Sports / Qatar Sport

Samba wins 400m hurdles in Shanghai Diamond League with meet record

Published: 18 May 2019 - 06:48 pm | Last Updated: 02 Nov 2021 - 11:55 am
Qatar's Abderrahman Samba celebrates winning the Mens 400m Hurdles (REUTERS/Aly Song)

Qatar's Abderrahman Samba celebrates winning the Mens 400m Hurdles (REUTERS/Aly Song)

The Peninsula

  

SHANGHAI: Qatar's rising star Abderrahman Samba opened his 2019 Diamond League season in style with a world leading time of 47.27 seconds to set the men's 400-meter hurdles meet record here yesterday.

The 23-year-old, who won Diamond Prize with a unbeaten record last year, clocked 47.27s to smash the meet record of 48.63s set by Bershawn Jackson of the United States in 2017.

Rai Benjamin of United States finished second in 47.80s, followed by Irishman Thomas Barr in 49.41.

"It is a great feeling for the first Diamond League race of the season. It was a great race as Rai and I pushed each other to the line," said Samba, who sizzled 47.51 to win the gold medal at the Asian Championships last month.

"The main goal of the season for me is the World Championships in Doha. This year is a big year and I feel better this year," he added.
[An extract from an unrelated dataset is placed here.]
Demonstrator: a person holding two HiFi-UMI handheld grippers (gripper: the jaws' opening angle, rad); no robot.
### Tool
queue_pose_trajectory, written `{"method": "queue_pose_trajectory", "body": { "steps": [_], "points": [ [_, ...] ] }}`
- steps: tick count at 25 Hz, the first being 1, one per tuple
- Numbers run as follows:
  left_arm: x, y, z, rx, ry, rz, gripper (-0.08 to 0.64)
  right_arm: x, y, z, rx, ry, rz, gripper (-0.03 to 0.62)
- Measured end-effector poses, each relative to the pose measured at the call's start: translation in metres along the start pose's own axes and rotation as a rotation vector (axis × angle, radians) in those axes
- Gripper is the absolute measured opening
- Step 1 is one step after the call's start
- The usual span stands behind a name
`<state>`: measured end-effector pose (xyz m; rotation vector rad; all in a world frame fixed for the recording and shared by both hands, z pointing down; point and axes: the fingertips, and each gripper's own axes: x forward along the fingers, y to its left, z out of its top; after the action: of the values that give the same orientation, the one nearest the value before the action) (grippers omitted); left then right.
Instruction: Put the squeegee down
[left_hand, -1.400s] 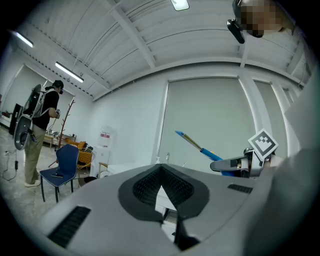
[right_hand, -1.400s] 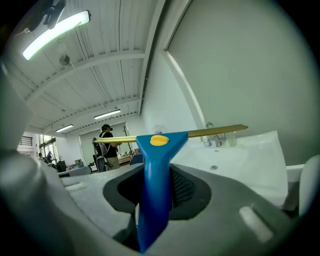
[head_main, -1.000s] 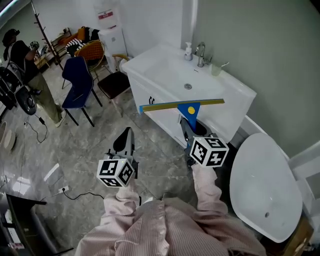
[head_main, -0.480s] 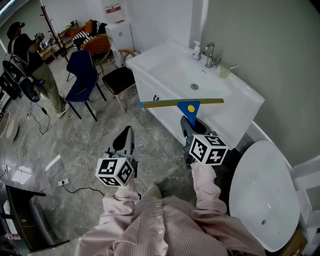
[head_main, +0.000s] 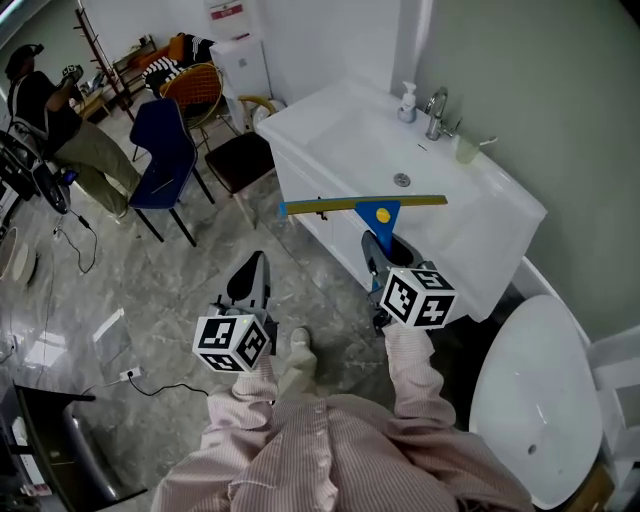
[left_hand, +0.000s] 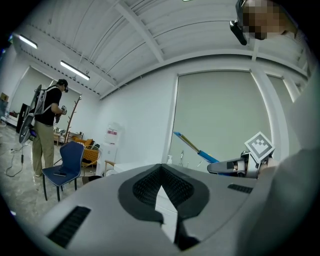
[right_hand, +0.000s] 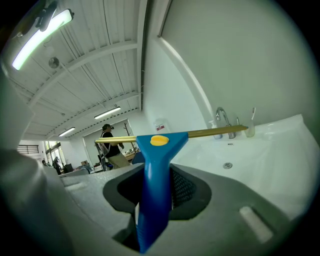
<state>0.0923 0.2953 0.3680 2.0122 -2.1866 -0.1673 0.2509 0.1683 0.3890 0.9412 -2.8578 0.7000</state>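
The squeegee (head_main: 366, 208) has a blue handle with a yellow button and a long brass-coloured blade bar, held level. My right gripper (head_main: 379, 251) is shut on the handle and carries it in the air in front of the white sink counter (head_main: 330, 140). In the right gripper view the handle (right_hand: 154, 190) stands upright between the jaws, its bar lying across the basin (right_hand: 265, 160). My left gripper (head_main: 250, 276) hangs beside it over the floor, shut and empty. From the left gripper view (left_hand: 161, 189) the squeegee (left_hand: 196, 148) shows slanting at the right.
On the counter's far edge stand a faucet (head_main: 436, 112), a soap bottle (head_main: 407, 101) and a cup (head_main: 466, 148). A white oval tub (head_main: 540, 390) lies at the right. A blue chair (head_main: 163, 152), other chairs and a person (head_main: 48, 112) are at the far left.
The sink counter has slid right and come nearer in the head view as both grippers moved forward together. The squeegee stays level in the right gripper; the left stays shut.
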Motion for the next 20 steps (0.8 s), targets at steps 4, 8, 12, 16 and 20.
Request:
{"method": "queue_pose_trajectory", "body": {
  "steps": [4,8,12,16,20],
  "points": [
    [0.036,0.034,0.007,-0.007,0.007,-0.019,0.002,0.046,-0.001,0.006,0.008,0.005,-0.019,0.115],
    [0.077,0.071,0.019,-0.011,0.018,-0.042,0.002,0.098,0.0,0.016,0.021,0.007,-0.033,0.115],
    [0.117,0.108,0.029,-0.014,0.024,-0.062,0.002,0.146,0.004,0.025,0.014,0.006,-0.023,0.115],
    [0.152,0.141,0.033,-0.024,0.035,-0.082,0.002,0.191,0.004,0.028,0.009,0.022,-0.043,0.115],
    [0.181,0.17,0.035,-0.036,0.043,-0.093,0.002,0.227,-0.001,0.03,0.026,0.03,-0.067,0.115]
  ]
}}
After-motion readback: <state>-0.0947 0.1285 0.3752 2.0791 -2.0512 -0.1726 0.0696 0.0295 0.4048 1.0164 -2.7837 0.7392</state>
Samba's winning mark in Shanghai is nearly half a second shy of his continental record of 46.98s set last year in Paris, which also stands as the Diamond League record.

Samba had sounded a thinly veiled warning on Friday that the world record could be under threat in the clash with  Benjamin.

The 23-year-old Qatari dipped the almost unbreachable 47-second barrier last June and the one-lap hurdling star is pushing to touch Kevin Young’s mythical mark of 46.78 seconds.

Young ran his extraordinary time to bag gold at the Barcelona Olympic Games way back in 1992. Few have come close in the 27 years since, and no one else before Samba had dipped below the phantom-like 47-second barrier, an achievement beyond even the event’s most heralded legend, Ed Moses.

So when Samba stopped the clock at 46.98 at the Paris Diamond League meeting last June, it was no surprise that the world record question started to become one of those ‘when’, not ‘if’ kind of queries.

But Samba wasn’t the only athlete entering Young territory last year for Benjamin, then a 20-year-old college runner from UCLA (the University of California, Los Angeles), had already matched Moses’ US record of 47.02 when winning the national collegiate title on his home track at the start of June.

While the former Antiguan – with a famous cricketing father – made that his last race of the year, Samba went on to complete an unbeaten season, gathering Asian Games and Continental Cup titles as he lowered the Qatari record on five occasions and the Asian mark three times.

Yesterday, Samba extended his unbeaten streak that stretches back to the London 2017 World Championship final, when he was seventh.

He has started this year in similar unbeatable form, cruising to a comfortable victory at last month’s Asian Championships in Doha in 47.51, a reliable indicator, he says, of what lies ahead.

“At the start of this season I ran 47.5 and last season it was 47.9, so … Always I am focused on getting better and better and better.”